Boxplot of balanced classification accuracies (BCA) at different resolutions of the continuous pain score for classification across subjects. The X-axis depicts the results starting from 2-way classification (rest vs pain), up to and including those for 10-way classification (1–10 pain score). The low drop in BCA between 2-way and 10-way classification paradigms (6%) demonstrates the scalability of the classifier.

In addition to BCA calculated for different resolutions of the pain score across subjects, the confusion matrix computed for worst case (10-way) classification for one test subject is shown in Fig. 4. Most misclassifications occurred within the neighborhood of the true class label, and on average, 73% of the total misclassifications occurred within the lower half of the pain scale and 62% of all errors occurred within a 2-neighborhood distance from the true class. Hence, it is seen that misclassifications are more prevalent in the lower half of the pain scale than the upper half, and most of the wrongly predicted scores are about the true classes. From a clinical perspective, this is less of a risk compared to a larger misclassification rate on higher pain scores, and across larger pain intervals.

Fig. 4.

Fig. 4

Confusion matrix for 10-way quantification using a classifier trained on 24 subjects, and tested on the remaining subject. The color bar indicates the number of classified data points for the test subject. The diagonal nature of the matrix and the skew of errors towards lower pain scores demonstrate the feasibility of such a classifier in a clinical setting.

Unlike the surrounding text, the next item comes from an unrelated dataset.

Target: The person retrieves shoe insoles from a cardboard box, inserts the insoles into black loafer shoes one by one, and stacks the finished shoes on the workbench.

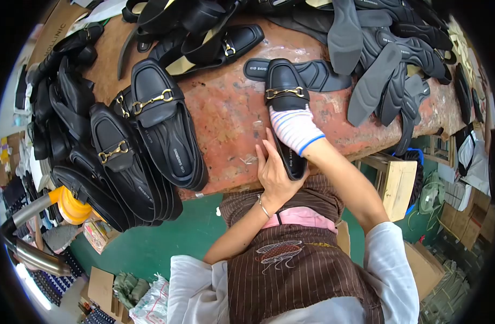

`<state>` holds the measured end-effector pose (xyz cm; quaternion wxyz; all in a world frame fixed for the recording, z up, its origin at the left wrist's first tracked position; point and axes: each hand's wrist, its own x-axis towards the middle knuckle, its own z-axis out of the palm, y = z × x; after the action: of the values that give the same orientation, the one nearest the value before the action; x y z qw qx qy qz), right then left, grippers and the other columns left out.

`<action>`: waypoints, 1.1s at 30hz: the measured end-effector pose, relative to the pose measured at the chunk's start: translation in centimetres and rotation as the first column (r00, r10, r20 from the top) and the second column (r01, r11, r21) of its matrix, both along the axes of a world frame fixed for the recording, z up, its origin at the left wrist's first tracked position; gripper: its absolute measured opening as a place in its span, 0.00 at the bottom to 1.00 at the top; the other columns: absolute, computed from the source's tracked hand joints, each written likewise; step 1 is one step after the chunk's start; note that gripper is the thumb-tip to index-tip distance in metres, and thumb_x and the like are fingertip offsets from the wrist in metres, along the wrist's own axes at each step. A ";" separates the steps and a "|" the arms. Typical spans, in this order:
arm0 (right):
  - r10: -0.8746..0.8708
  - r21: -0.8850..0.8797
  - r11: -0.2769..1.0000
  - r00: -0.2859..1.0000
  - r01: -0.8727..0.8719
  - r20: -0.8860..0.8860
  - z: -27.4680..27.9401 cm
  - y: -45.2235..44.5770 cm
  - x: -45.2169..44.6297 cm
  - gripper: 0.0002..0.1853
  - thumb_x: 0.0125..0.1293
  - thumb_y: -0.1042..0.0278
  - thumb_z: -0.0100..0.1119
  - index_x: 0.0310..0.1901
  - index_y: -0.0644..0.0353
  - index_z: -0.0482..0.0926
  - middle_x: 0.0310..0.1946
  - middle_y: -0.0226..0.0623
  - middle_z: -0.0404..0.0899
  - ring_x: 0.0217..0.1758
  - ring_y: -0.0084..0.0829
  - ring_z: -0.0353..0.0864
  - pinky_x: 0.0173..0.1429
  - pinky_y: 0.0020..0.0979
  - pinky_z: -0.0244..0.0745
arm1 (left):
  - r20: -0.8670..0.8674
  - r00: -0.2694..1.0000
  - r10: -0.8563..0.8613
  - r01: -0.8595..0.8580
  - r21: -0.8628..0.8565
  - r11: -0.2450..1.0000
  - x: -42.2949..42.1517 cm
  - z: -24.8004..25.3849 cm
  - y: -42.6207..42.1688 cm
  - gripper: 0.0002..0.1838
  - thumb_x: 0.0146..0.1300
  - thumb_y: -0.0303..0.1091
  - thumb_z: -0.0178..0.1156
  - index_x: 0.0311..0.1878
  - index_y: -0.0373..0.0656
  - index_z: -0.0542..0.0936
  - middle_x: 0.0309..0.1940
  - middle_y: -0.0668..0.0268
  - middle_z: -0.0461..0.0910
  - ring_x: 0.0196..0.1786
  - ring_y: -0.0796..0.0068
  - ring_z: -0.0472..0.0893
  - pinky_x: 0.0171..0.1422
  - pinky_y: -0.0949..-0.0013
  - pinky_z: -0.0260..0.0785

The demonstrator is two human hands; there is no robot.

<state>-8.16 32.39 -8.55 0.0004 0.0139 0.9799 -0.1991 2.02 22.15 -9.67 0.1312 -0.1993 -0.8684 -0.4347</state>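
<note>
A black loafer (284,76) with a gold horsebit buckle lies toe away from me at the table's near edge. My left hand (278,178), bare with a bangle at the wrist, grips its heel end from the left side and below. In a white striped glove, my right hand (297,129) reaches into the shoe's opening; its fingers are hidden under the upper. Part of a lettered insole shows at the heel. Just beyond the toe, black insoles (328,76) lie crosswise on the table.
Stacked black loafers (174,154) stand left on the worn red table (226,127). More shoes (204,21) pile up at the back. Grey-black insoles (374,83) heap at the right. A yellow-and-metal fixture (72,205) juts in at left, and a wooden piece (396,189) sits below right.
</note>
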 end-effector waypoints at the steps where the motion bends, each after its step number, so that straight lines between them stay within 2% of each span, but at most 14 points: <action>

For a test subject, the BCA of each component is shown in Fig. 5. The components are sorted in descending order of BCA performance from left to right for 10-way classification, where the dotted red line corresponds to chance BCA. The spatial topographies of the three best and worst performing components are also depicted. As described in [42], muscle artifacts show the strongest activity in pre-frontal and temporal electrodes, with spikes in higher frequency bands. It is seen from Fig 5 that ICA succeeds in isolating such type of activity. These ICs also perform consistently poorly across subjects for various resolutions of the pain score, showing that classification accuracy is not informed by any muscle activity. Alternatively, these ICs can be removed manually prior to classification to speed up computation time.

Fig. 5.

Fig. 5

Balanced Classification Accuracy (BCA) of each component when tested on a subject, sorted in descending order of performance. The scalp maps of the best and worst three ICs are presented. The red line indicates chance BCA for the classifier. Scalp topographies corresponding to muscle activity or EEG artifacts consistently perform the worst during classification.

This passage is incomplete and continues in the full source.